Change Categorization¶

Seeknal automatically classifies pipeline changes into three categories to determine rebuild scope and prevent breaking downstream consumers.

What Is Change Categorization?¶

Change categorization is an automatic system that: - Analyzes differences between manifests - Classifies changes by their impact on downstream nodes - Determines which nodes need rebuilding - Prevents breaking changes from silently propagating

When you modify a YAML file, Seeknal computes a diff and assigns each change to one of three categories based on its impact.

Three Categories¶

BREAKING¶

Definition: Changes that require rebuilding this node and all downstream dependents.

Why: Downstream nodes may reference fields, columns, or inputs that no longer exist.

Examples: - Column removed or renamed - Column data type changed - Input dependency removed - Node renamed (changes node ID) - Node type changed (source → transform) - Entity key changed (for feature groups)

Downstream impact: All transitive downstream nodes rebuild (via BFS traversal).

CLI indicator: [BREAKING - rebuilds downstream]

NON_BREAKING¶

Definition: Changes that require rebuilding only this node.

Why: The change affects this node's logic but doesn't invalidate downstream dependencies.

Examples: - Column added (downstream queries still valid) - SQL logic changed (same output schema) - Input dependency added - Feature definition changed - Transform SQL modified (preserves columns) - Aggregation window changed

Downstream impact: Downstream nodes also rebuild (data dependency), but not flagged as breaking.

CLI indicator: [CHANGED - rebuild this node]

METADATA¶

Definition: Changes that don't require any execution.

Why: Only documentation or tags changed - functional logic unchanged.

Examples: - Description updated - Owner changed - Tags modified - Audit rules added (in config)

Downstream impact: None. Manifest updates only.
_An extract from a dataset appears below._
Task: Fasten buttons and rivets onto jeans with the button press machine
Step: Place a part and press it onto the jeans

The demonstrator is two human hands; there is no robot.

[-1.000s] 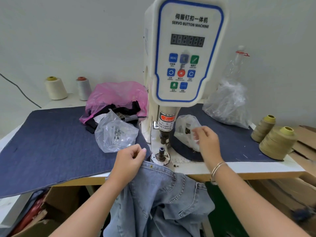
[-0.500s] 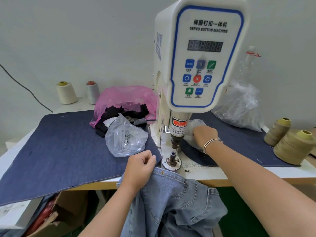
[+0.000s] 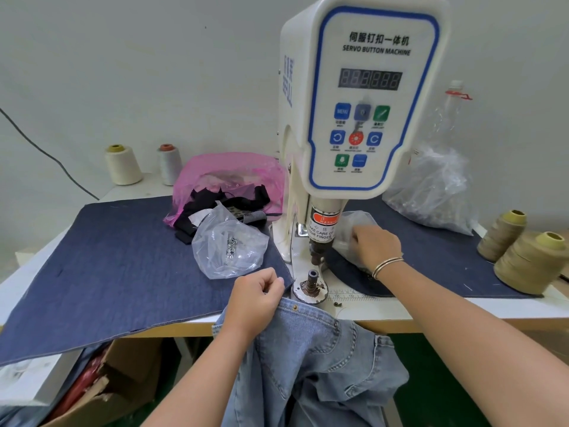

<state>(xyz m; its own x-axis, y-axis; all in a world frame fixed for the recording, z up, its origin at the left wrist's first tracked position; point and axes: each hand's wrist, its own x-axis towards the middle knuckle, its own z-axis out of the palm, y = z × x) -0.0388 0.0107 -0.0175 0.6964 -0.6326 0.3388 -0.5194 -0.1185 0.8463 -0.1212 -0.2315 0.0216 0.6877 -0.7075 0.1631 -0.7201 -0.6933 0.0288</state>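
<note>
The left hand (image 3: 257, 298) pinches the jeans (image 3: 308, 359) at the table edge, at 7 o'clock from the button press machine (image 3: 354, 118); the right hand (image 3: 374, 246), fingers curled, grips a small clear bag (image 3: 354, 223) at the press's 4 o'clock

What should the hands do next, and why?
Probably the right hand should lift a rivet out of the small clear bag and set it on the die. The die looks bare, and the left hand holds the jeans ready beside it.
</note>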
CLI indicator: [METADATA - no rebuild needed]

Rules Table¶

Change Type	Category	Downstream Impact	Example
Column removed	BREAKING	All downstream	`total_amount` deleted
Column renamed	BREAKING	All downstream	`total_amount` → `amount`
Column type changed	BREAKING	All downstream	`INTEGER` → `STRING`
Column added	NON_BREAKING	Rebuild only	New `discount` column
SQL transform changed	NON_BREAKING	Rebuild only	New WHERE clause
Input removed	BREAKING	All downstream	Removed `source.orders`
Input added	NON_BREAKING	Rebuild only	Added `source.customers`
Feature removed	BREAKING	All downstream	Deleted ML feature
Feature added	NON_BREAKING	Rebuild only	New aggregation
Node renamed	BREAKING	All downstream	`orders` → `sales`
Node type changed	BREAKING	All downstream	Transform → Model
Description changed	METADATA	None	Docs update
Owner changed	METADATA	None	Team reassignment
Tags changed	METADATA	None	Added `pii` tag

How It Works¶

1. Manifest Diffing¶

When you run seeknal diff or seeknal plan, Seeknal:

Loads the old manifest (from production or environment)
Parses the new manifest (from current YAML files)
Compares node-by-node to detect changes

2. Change Classification¶

For each modified node, Seeknal inspects:

# Check columns
if old_columns - new_columns:
    return ChangeCategory.BREAKING  # Column removed

# Check column types
for col in old_columns & new_columns:
    if old_type != new_type:
        return ChangeCategory.BREAKING  # Type changed

# Check inputs
if old_inputs - new_inputs:
    return ChangeCategory.BREAKING  # Input removed

# Check features
if old_features - new_features:
    return ChangeCategory.BREAKING  # Feature removed

# Check metadata fields
if only description/owner/tags changed:
    return ChangeCategory.METADATA

# Default: NON_BREAKING
return ChangeCategory.NON_BREAKING

3. Downstream Propagation¶

For BREAKING changes, Seeknal uses BFS to find all downstream dependents:

source.orders [BREAKING - column removed]
  ↓
transform.clean_orders [downstream rebuild]
  ↓
feature_group.order_features [downstream rebuild]
  ↓
model.churn_prediction [downstream rebuild]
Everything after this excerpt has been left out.